Our study has several limitations. First, our measures of social distancing and fears of disclosure are self-reports of hypothetical scenarios (rather than validated scales) that could be misinterpreted by participants [50-52]. Furthermore, a single binary measure was used for assessing fears of HIV serostatus disclosure. Indeed, these measures have been previously criticized on these grounds [50,51], and accordingly the DHS (including the NFHS) has revised these stigma indicators to improve their reliability and validity [40]. However, available evidence, albeit from Tanzania, not from India, suggests that these measures have been understood to a reasonable degree by DHS respondents [51]. Additionally, it is important to keep in mind that our analyses emphasize trends in these variables; this limitation would only bias our estimates of stigma change if the extent of misinterpretation differed between 2005-06 and 2015-16, which we believe to be unlikely. A second limitation is that the establishment of Telangana in 2014 limits our ability to understand state-level trends in stigma in Andhra Pradesh, as Telangana was formerly the northwestern part of Andhra Pradesh. However, this limitation does not affect our interpretation of country-level trends in stigma or trends in other Indian states.

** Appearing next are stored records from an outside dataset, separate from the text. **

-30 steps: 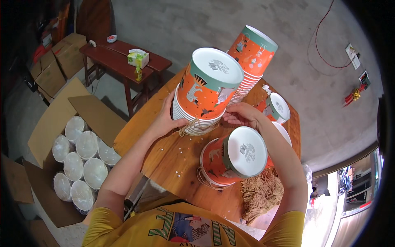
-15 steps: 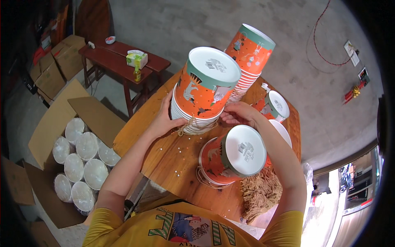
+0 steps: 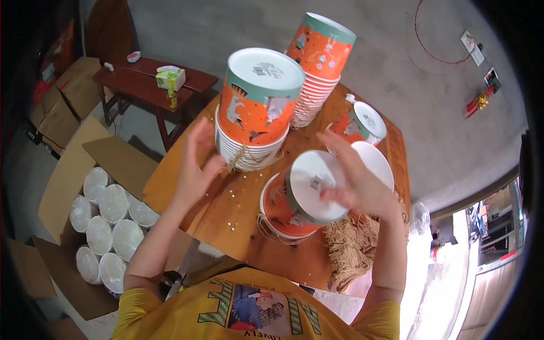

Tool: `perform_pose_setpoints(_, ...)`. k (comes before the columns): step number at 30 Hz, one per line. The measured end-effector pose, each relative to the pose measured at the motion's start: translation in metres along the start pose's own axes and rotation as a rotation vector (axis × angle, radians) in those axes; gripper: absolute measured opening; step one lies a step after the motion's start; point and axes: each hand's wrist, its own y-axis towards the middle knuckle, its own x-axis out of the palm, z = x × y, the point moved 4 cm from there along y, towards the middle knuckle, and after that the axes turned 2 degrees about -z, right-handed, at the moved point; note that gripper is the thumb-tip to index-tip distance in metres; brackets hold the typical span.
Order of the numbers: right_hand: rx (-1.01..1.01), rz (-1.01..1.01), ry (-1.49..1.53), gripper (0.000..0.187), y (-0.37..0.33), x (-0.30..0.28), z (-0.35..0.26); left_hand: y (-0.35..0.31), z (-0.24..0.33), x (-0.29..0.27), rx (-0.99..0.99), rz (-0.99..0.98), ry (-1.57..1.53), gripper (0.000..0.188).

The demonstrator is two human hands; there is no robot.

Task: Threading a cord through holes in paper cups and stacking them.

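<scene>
A stack of upside-down orange paper buckets (image 3: 258, 116) with green bands and white bottoms stands on the wooden table, cord loops hanging round its lower rims. My left hand (image 3: 196, 167) is just left of that stack, fingers apart, holding nothing. Over the near bucket (image 3: 292, 207), which stands upside down with cord at its rim, hovers my right hand (image 3: 360, 181); it is somewhat blurred, its fingers spread. Whether it touches the bucket's white bottom I cannot tell. A bundle of tan cords (image 3: 354, 243) lies beside this bucket, under my right forearm.
A taller bucket stack (image 3: 323, 51) rises at the back. Another bucket (image 3: 368, 122) and a white round piece (image 3: 375, 164) are at the table's right. On the left, an open carton (image 3: 62, 209) holds several wrapped white stacks. A dark red bench (image 3: 144, 79) carries a tissue box (image 3: 170, 77).
Both hands have let go of the tall bucket stack. My left hand has drawn off to its left; my right hand has moved right and nearer, over the near bucket. The whole view has shifted slightly.
</scene>
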Motion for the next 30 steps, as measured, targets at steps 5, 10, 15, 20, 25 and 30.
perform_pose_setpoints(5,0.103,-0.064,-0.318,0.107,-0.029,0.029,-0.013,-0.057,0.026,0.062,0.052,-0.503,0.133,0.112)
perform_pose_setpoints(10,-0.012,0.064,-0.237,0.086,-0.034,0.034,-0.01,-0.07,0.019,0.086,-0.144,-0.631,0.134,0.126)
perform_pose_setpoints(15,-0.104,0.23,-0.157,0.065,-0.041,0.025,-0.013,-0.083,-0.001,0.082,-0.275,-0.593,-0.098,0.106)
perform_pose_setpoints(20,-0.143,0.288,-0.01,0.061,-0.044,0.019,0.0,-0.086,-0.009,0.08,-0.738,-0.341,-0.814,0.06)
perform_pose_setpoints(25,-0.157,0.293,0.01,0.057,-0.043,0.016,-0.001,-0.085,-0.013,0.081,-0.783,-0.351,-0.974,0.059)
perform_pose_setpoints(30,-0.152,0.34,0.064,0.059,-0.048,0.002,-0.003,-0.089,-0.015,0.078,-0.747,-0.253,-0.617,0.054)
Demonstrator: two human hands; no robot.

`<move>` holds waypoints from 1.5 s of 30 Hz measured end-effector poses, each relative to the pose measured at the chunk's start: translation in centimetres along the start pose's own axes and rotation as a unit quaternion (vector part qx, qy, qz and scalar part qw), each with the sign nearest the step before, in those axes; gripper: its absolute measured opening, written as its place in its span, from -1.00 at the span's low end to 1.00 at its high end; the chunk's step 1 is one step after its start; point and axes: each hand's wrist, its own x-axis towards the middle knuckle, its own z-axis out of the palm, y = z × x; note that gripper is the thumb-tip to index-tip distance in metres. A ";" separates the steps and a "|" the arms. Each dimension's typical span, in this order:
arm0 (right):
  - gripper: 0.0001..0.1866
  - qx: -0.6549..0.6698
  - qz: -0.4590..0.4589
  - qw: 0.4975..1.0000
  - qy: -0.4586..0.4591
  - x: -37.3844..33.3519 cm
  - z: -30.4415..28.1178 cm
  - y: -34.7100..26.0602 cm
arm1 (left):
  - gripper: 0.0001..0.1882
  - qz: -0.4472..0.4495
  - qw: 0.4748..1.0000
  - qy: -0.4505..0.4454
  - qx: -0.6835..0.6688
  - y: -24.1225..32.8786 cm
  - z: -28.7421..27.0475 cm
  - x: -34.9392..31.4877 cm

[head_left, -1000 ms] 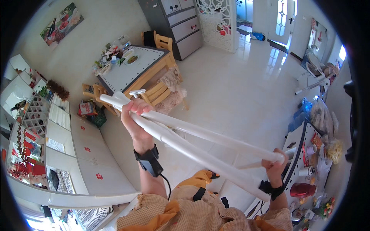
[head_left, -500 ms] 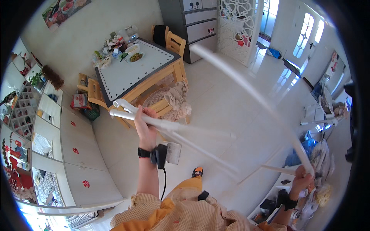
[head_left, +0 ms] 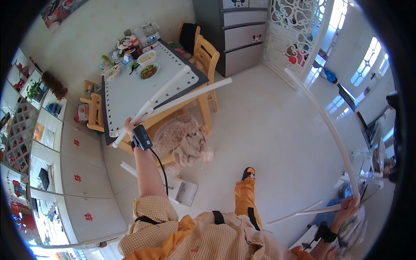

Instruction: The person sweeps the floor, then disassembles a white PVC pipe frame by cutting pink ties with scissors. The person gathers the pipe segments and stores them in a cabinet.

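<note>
My left hand (head_left: 129,127) is closed around joined white tubes (head_left: 167,90), near their lower left end. The tubes fork and point up to the right, in front of the dining table (head_left: 143,93) and partly across its top. At the far right, my right hand (head_left: 346,209) grips a second white tube frame (head_left: 331,125) at its corner. One long tube of this frame rises from the hand toward the upper left, looking bent through the lens. A shorter tube runs left from the same hand. The two frames are apart.
Wooden chairs (head_left: 206,60) stand around the table, one with cloth (head_left: 190,145) on its seat. White cabinets (head_left: 86,173) line the left. A flat grey-white object (head_left: 187,193) lies on the floor by my left arm. A lattice screen (head_left: 290,39) and grey fridge (head_left: 242,47) stand behind.
My left hand has moved left and forward. Its tubes have swung from pointing down-right to pointing up-right over the table. The right hand keeps its grip, and the whole view has shifted.
</note>
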 end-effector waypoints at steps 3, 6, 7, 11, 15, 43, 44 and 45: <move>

In conclusion, in this analysis of general population data from the Indian NFHS, we found a modest decline in desires for social distance during a period of significant ART scale-up. Declines in social distancing appeared to be more pronounced in high HIV prevalence states, which may be consistent with the theory that more frequent personal contact with PLHIV who have benefited from the salubrious effects of ART should lessen associations of HIV with inevitable death and assuage fear and misconceptions of PLHIV. Unfortunately, more than a third of Indians still endorse a desire to maintain social distance from PLHIV, and disclosure fears have worsened for reasons that are unclear. Furthermore, declines in social distancing were less pronounced, while increases in fear of serostatus disclosure were more pronounced, among women compared to men. While ART scale-up may be beneficial for at least one form of HIV-related stigma, it is unlikely to be a panacea in terms of eliminating stigma. Further effort is needed to develop and implement effective interventions to counter all forms of HIV-related stigma in all states and among both women and men to help allow the realization of an AIDS-free India.